Exercise directions:
Repeat the listing that follows character for character, omitting images.

Given data:
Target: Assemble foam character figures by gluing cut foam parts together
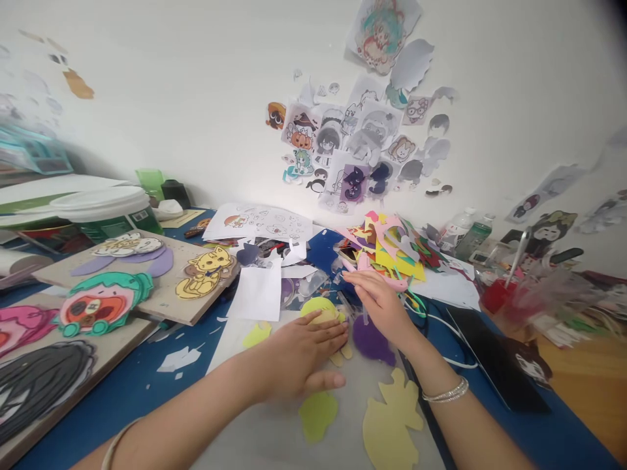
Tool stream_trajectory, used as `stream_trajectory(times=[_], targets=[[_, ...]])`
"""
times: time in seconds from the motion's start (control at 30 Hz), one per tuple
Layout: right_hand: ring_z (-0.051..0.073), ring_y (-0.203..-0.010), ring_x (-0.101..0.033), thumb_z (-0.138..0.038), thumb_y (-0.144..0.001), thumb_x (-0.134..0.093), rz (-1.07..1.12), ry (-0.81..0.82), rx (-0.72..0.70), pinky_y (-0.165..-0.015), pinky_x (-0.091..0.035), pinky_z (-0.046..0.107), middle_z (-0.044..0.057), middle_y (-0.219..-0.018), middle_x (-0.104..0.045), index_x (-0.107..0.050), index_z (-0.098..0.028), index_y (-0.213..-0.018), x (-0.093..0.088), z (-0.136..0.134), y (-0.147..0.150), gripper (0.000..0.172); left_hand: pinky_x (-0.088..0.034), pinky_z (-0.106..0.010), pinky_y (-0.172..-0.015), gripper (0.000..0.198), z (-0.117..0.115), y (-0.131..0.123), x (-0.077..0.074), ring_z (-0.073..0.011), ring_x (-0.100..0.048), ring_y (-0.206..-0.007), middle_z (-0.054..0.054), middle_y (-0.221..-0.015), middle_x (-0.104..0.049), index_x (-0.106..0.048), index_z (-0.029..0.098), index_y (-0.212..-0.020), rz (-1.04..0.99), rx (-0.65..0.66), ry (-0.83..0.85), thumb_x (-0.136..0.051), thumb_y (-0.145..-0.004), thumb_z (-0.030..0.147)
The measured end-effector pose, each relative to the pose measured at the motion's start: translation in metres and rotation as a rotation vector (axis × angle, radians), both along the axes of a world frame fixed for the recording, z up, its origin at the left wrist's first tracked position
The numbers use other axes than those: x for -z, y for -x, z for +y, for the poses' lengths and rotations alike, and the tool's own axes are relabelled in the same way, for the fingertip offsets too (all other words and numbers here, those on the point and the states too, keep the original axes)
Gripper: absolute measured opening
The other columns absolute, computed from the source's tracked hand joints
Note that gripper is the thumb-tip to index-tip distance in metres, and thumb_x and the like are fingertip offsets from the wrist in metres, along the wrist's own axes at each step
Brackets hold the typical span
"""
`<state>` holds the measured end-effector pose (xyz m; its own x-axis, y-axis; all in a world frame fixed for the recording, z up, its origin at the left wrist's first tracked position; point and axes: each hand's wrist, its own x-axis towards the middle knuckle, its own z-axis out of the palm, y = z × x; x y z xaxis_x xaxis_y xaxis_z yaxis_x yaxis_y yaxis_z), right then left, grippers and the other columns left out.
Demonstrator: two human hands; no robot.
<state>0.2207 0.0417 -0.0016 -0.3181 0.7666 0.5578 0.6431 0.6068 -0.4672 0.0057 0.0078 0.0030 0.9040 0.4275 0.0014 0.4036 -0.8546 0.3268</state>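
My left hand [306, 349] lies flat, fingers stretched out, over a pale yellow cut-out figure [318, 307] on a grey board [264, 424]. The hand covers part of the figure. My right hand [377, 297] is raised beside a pink tool [392, 281] whose kind I cannot make out; its fingers are extended, and I see nothing held in them. Below its wrist sits a purple cut-out piece [372, 339]. Nearer to me lie a yellow-green piece [318, 416] and a larger pale yellow piece [392, 421]. Another yellow-green piece [257, 334] is left of the figure.
Decorated character cut-outs rest on boards [191, 313] at the left, near a white-lidded tub [102, 209]. Coloured scraps [386, 241] are heaped at the back. A dark tablet-like slab [494, 359] and a white cable [460, 362] lie at the right, near a red cup [499, 295].
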Motion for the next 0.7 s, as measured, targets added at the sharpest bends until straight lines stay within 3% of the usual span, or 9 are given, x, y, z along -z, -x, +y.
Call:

Written solution:
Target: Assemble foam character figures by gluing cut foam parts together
Tool stream_trajectory, used as `stream_trajectory(times=[_], targets=[[_, ...]])`
"""
times: time in seconds from the motion's start (control at 30 Hz), one per tuple
Layout: right_hand: ring_z (-0.051..0.073), ring_y (-0.203..-0.010), ring_x (-0.101..0.033), thumb_z (-0.138..0.038), thumb_y (-0.144..0.001), thumb_x (-0.134..0.093), rz (-1.07..1.12), ry (-0.81..0.82), rx (-0.72..0.70), pinky_y (-0.165..-0.015), pinky_x (-0.091..0.035), pinky_z (-0.046..0.107), middle_z (-0.044..0.057), middle_y (-0.219..-0.018), middle_x (-0.104..0.045), index_x (-0.107..0.050), index_z (-0.098..0.028), index_y (-0.213..-0.018), x (-0.093..0.088), z (-0.136..0.134), y (-0.147..0.150), gripper (0.000..0.172); left_hand: pinky_x (-0.088..0.034), pinky_z (-0.106..0.010), pinky_y (-0.172..-0.015), gripper (0.000..0.198), z (-0.117..0.115), y (-0.131..0.123), x (-0.077..0.074), ring_z (-0.073..0.011), ring_x (-0.100..0.048), ring_y (-0.206..-0.007), middle_z (-0.054..0.054), middle_y (-0.221..-0.015), middle_x (-0.104..0.049), index_x (-0.106..0.048), index_z (-0.029..0.098), index_y (-0.212..-0.020), rz (-1.04..0.99), rx (-0.65..0.66), ry (-0.83..0.85), thumb_x (-0.136..0.051), thumb_y (-0.145..-0.004), thumb_z (-0.030..0.147)
The measured end-effector pose, each relative to the pose measured at the motion's start: translation in metres and rotation as a rotation vector (axis × angle, radians), both along the axes of a world frame fixed for the recording, z up, its origin at the left wrist's first tracked position
The numbers use other axes than those: x for -z, y for -x, z for +y, for the poses' lengths and rotations alike, and the tool's own axes are relabelled in the same way, for the fingertip offsets too (all other words and numbers here, those on the point and the states too, keep the original axes)
Gripper: absolute measured opening
The other columns absolute, computed from the source's tracked hand joints
Note that gripper is the thumb-tip to index-tip distance in metres, and thumb_x and the like are fingertip offsets from the wrist in metres, along the wrist's own axes at each step
Brackets hold the typical span
"""
`<state>` holds the measured end-effector pose (xyz m; its own x-axis, y-axis; all in a world frame fixed for the recording, z up, its origin at the left wrist's first tracked position; point and axes: each hand's wrist, its own x-axis towards the middle knuckle, its own z-axis out of the palm, y = z × x; x y z xaxis_x xaxis_y xaxis_z yaxis_x yaxis_y yaxis_z), right then left, grippers and the other columns left out.
Demonstrator: two human hands; no robot.
<state>0.2207 0.0417 -0.0016 -0.3181 0.7666 0.5578 0.6431 0.6068 -0.4672 0.0057 0.0078 0.0030 0.9040 0.4275 0.0014 0.4036 -0.8546 0.3268</state>
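My left hand [306, 349] lies flat, fingers stretched out, over a pale yellow cut-out figure [318, 307] on a grey board [264, 424]. The hand covers part of the figure. My right hand [377, 297] is raised beside a pink tool [392, 281] whose kind I cannot make out; its fingers are extended, and I see nothing held in them. Below its wrist sits a purple cut-out piece [372, 339]. Nearer to me lie a yellow-green piece [318, 416] and a larger pale yellow piece [392, 421]. Another yellow-green piece [257, 334] is left of the figure.
Decorated character cut-outs rest on boards [191, 313] at the left, near a white-lidded tub [102, 209]. Coloured scraps [386, 241] are heaped at the back. A dark tablet-like slab [494, 359] and a white cable [460, 362] lie at the right, near a red cup [499, 295].
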Motion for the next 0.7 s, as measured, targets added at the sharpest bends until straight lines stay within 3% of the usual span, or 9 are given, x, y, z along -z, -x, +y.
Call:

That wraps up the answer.